Harrisonburg City Council voted Feb. 22 to approve Simms Pointe, an 80-unit affordable housing development on Lucy Drive. The development is geared toward nonstudent housing. Neighbors of the property had encouraged the council to vote against the proposal, citing concerns with the traffic, safety and other impacts to the neighborhood, as well as questioning the character of the Ohio-based developer, Woda Cooper Development. The approved special-use permit requires the complex to include a 6-foot fence and at least a 10-foot-tall landscaping buffer along the southern boundary of the property (Daily News-Record)
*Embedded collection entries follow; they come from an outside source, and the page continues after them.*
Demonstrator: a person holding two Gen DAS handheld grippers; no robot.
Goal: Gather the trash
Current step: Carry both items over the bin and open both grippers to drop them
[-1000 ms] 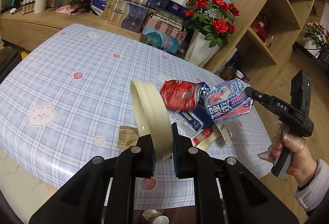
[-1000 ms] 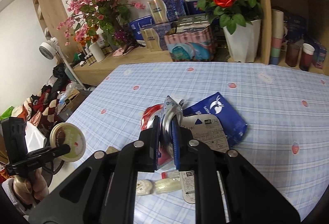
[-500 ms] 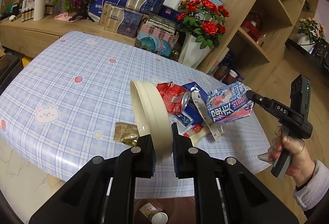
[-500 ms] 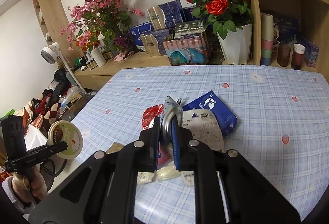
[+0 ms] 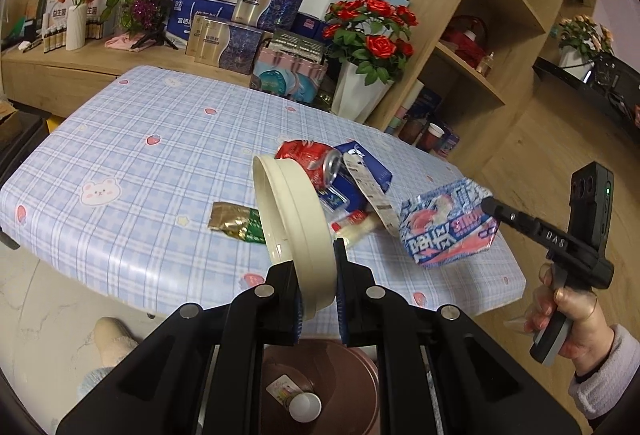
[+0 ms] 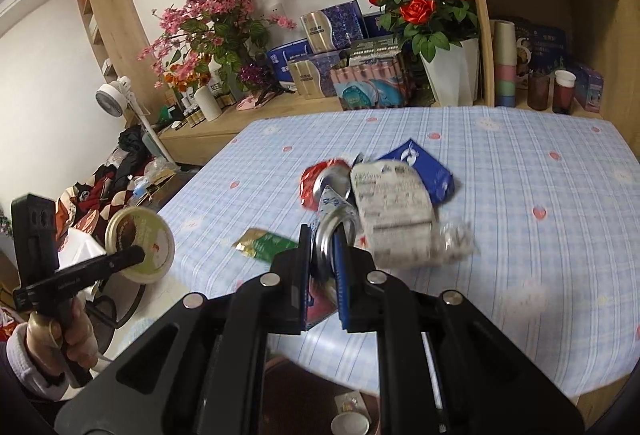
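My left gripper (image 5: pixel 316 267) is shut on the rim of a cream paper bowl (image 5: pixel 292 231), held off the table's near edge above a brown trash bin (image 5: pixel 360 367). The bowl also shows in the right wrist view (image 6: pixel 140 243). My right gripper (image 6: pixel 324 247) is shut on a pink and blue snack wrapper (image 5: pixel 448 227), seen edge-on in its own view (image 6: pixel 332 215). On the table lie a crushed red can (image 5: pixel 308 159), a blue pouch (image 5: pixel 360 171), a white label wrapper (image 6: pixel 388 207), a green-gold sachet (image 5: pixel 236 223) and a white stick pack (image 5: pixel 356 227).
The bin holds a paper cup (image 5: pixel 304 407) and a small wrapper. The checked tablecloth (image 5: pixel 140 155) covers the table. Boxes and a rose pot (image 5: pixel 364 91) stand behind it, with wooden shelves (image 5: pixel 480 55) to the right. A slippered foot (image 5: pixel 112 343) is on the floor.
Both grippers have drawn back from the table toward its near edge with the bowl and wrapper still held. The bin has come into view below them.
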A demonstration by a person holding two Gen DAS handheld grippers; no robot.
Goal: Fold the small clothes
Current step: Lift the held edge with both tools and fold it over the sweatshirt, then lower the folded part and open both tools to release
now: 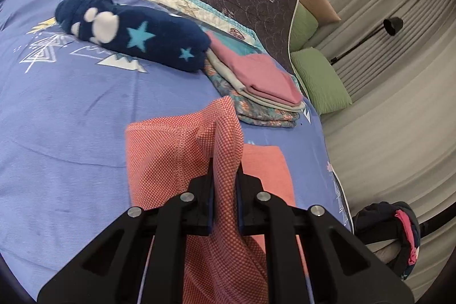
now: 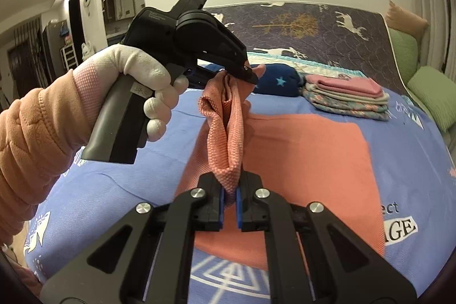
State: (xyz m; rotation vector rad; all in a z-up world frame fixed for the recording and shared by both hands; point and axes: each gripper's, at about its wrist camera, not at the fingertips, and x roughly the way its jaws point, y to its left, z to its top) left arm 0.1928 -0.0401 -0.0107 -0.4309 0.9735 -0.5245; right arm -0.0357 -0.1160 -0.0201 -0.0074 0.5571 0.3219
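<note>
Coral cloth [image 2: 299,150] lifted off blue bedsheet [image 1: 71,118], one edge bunched between both tools. Left gripper [image 1: 225,175] clamped on fold; right gripper [image 2: 230,190] pinches same edge. Folded stack [image 1: 262,87] lies beyond fingertips, right.

A bed with a blue printed sheet [image 2: 119,161] carries the coral cloth [image 2: 307,150], partly spread flat on it. Farther back lie a navy star-patterned fleece roll [image 1: 136,37] and, just beside it, a stack of folded clothes [image 1: 262,87].
</note>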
The Rockingham County Board of Supervisors voted Feb. 23 to deny Pennsylvania-based Dynamic Energy Solutions’ request for a special-use permit to build a large-scale solar energy facility outside Dayton. The project would have encompassed about 22 acres of a 50.7-acre parcel on the west side of John Wayland Highway, southwest of Huffman Drive. Dayton Mayor Cary Jackson and the town manager, Angela Lawrence, had asked the board to deny the project, and one of the concerns board members had was that the proposed facility would have been located in Dayton‘s annexation area for future growth. (Daily News-Record)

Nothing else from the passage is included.